3.  Definition, and abbreviations

3.1.  General

   This document uses the definitions of the Avatar Representation
   Format [ISO.IEC.23090-39].  Some of these terms are provided here for
   convenience.

3.2.  Definitions

   Animation Streams: timed data used to animate the base avatar.

3.3.  Abbreviation

   ARF Avatar Representation Format

   AAU Avatar Animation Unit

   LoD Level of Detail

HS Yang, et al.         Expires 3 September 2026                [Page 3]
Internet-Draft             RTP-Payload-avatar                 March 2026

4.  Avatar Representation Format(informative)

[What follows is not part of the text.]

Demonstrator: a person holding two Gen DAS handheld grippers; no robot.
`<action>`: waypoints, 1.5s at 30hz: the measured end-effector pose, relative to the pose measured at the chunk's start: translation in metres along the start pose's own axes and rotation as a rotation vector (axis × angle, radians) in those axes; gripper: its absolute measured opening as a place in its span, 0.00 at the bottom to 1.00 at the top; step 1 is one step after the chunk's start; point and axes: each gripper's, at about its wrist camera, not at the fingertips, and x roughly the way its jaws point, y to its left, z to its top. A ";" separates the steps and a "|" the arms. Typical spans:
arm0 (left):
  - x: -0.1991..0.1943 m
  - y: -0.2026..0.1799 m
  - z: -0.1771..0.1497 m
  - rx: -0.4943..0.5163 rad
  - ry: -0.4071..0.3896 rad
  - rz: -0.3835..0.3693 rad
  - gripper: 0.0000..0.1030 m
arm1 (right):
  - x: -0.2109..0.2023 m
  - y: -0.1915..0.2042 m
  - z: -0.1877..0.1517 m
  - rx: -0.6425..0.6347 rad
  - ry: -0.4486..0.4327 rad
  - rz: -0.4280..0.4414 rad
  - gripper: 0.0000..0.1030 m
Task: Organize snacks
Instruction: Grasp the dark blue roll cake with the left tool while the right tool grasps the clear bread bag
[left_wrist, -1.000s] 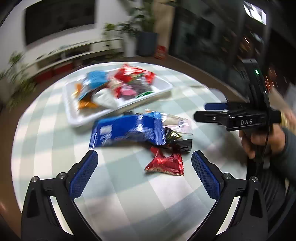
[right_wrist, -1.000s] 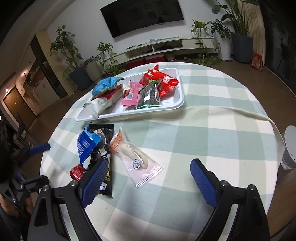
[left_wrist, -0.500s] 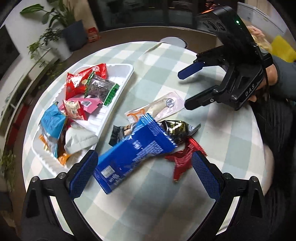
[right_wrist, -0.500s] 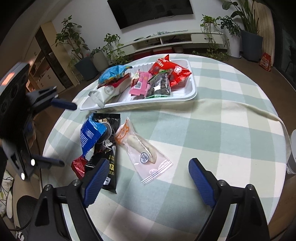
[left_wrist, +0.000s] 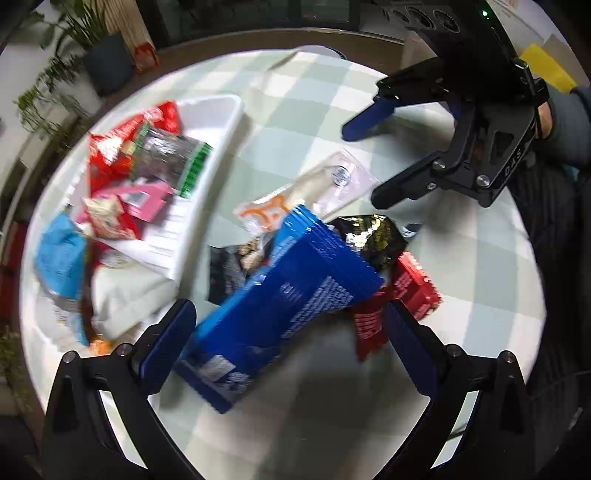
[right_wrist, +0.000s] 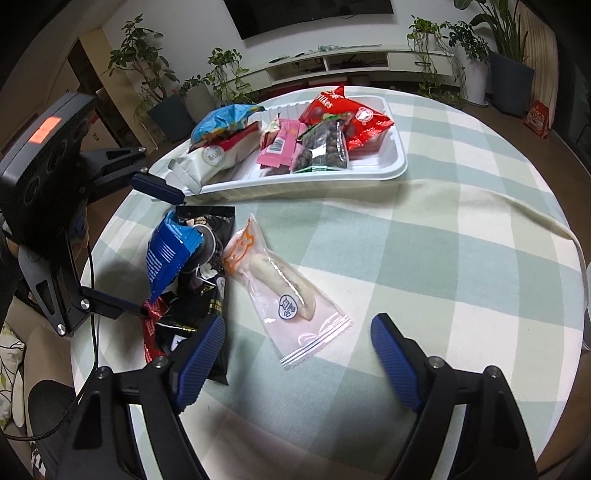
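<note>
Snacks (right_wrist: 192, 280) lie heaped on the tabletop (right_wrist: 443, 240) beside a full tray (right_wrist: 399, 162). A blue pack (left_wrist: 291, 302) tops the heap. Both grippers (left_wrist: 288, 343) (right_wrist: 297, 354) hover, jaws spread; the right's have just narrowed, pinching nothing.

Round table under a cloth (right_wrist: 424, 236) checked in pale green and cream. White ridged plastic tray (right_wrist: 373, 173) holds a glossy red snack bag (right_wrist: 354, 118) with white print, a clear pouch of dark brown balls (right_wrist: 325, 147) edged in green, a pink wrapper (right_wrist: 282, 144) with a barcode, a light blue crinkled bag (right_wrist: 221, 120) and a white packet (right_wrist: 210, 160). Loose on the cloth: a royal blue packet (left_wrist: 291, 299) with white lettering, a black packet (right_wrist: 201, 302) with gold detail, a small red wrapper (left_wrist: 402, 295), and a clear-and-pale-pink sachet (right_wrist: 284, 291) printed orange at one end. Both grippers are black with ribbed blue pads (right_wrist: 393, 363).
</note>
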 end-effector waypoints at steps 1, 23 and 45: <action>0.001 -0.001 0.000 0.002 0.009 -0.018 0.99 | 0.000 0.000 0.000 0.000 0.000 -0.001 0.82; 0.001 -0.012 -0.054 -0.242 0.037 0.027 0.65 | -0.002 -0.007 0.003 -0.001 -0.004 -0.027 0.75; -0.003 -0.028 -0.061 -0.466 0.058 0.111 0.40 | 0.034 0.032 0.034 -0.412 0.163 -0.053 0.61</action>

4.1.  Overview of Avatar Representation Format

   The Avatar Representation Format (ARF) defines two key components of
   an avatar animation system: the Base Avatar Format, which describes
   static assets, and the Animation Stream Format, which describes the
   dynamic part of the avatar animation, and is the core subject of this
   document.

   The Base Avatar Format defines a structure for avatar models, among
   other things allowing them to be stored in digital asset
   repositories.  This ensures that core avatar assets can be accessed
   and animated by receiving systems.  On the other hand, the Animation
   Stream Format specifies how animation data is organized and
   transmitted between sender and receiver.  It defines the encoding of
   facial and body animation, enabling data captured from input devices
   such as head-mounted displays (HMDs) and sensors to be consistently
   interpreted across different systems for animating associated
   avatars.  Figure 1 describe an Avatar reference architecture.

   +---------+
   |Reference|
   |  Model  |
   +----+----+
        |                +-------------+
        +--------------->|Digital Asset|Base Avatar Format(BAF)
        |                |    Repo     +--------------------+
        |                +-------------+                    |
        |                                                   |
   +----+---+                                               |
   |Tracking|    +------+   Animation Stream Format    +----v---+
   | System |--->|Sender|----------------------------->|receiver|
   +--------+    +------+                              +--------+

                  Figure 1: Avatar reference architecture

4.2.  Avatar Animation Streams

   Animation streams are timed data used to animate an avatar.  In
   [ISO.IEC.23090-39], this data includes skeletal, blend shape set, and
   other animation-related information.  Animation stream format defines
   how animation data is structured and carried between senders and
   receivers.  This format defines how facial and body animation
   information is encoded, allowing data captured from input devices
   like Head-Mounted Displays (HMDs) and sensors to be consistently
   interpreted across different systems for the animation of associated
   avatars.

HS Yang, et al.         Expires 3 September 2026                [Page 4]
Internet-Draft             RTP-Payload-avatar                 March 2026

   The animation streams may be read from a file, or generated on-the-
   fly as cameras and/or sensors capture a person's motion and generate
   corresponding commands to mimic this movement for an avatar that
   represents the user.  Avatar animation samples are structured into a
   bitstream comprising a sequence of Avatar Animation Units (AAUs),
   defined in [ISO.IEC.23090-39], and whose general structure is
   provided in Figure 2.

   An avatar animation is associated with a Base Avatar, using an avatar
   ID.  Each AAU is associated with an Avatar ID that indicates the
   target avatar to which the animation data applies.  In addition, it
   is also associated with a Level of Detail (LoD), which indicates the
   level of detail of the asset to which the animation data is
   associated.  The animation data within an AAU can for example be
   generated by a tracking and animation framework (e.g., OpenXR or
   ARKit) . [ISO.IEC.23090-39] defines thisidentified using a URN.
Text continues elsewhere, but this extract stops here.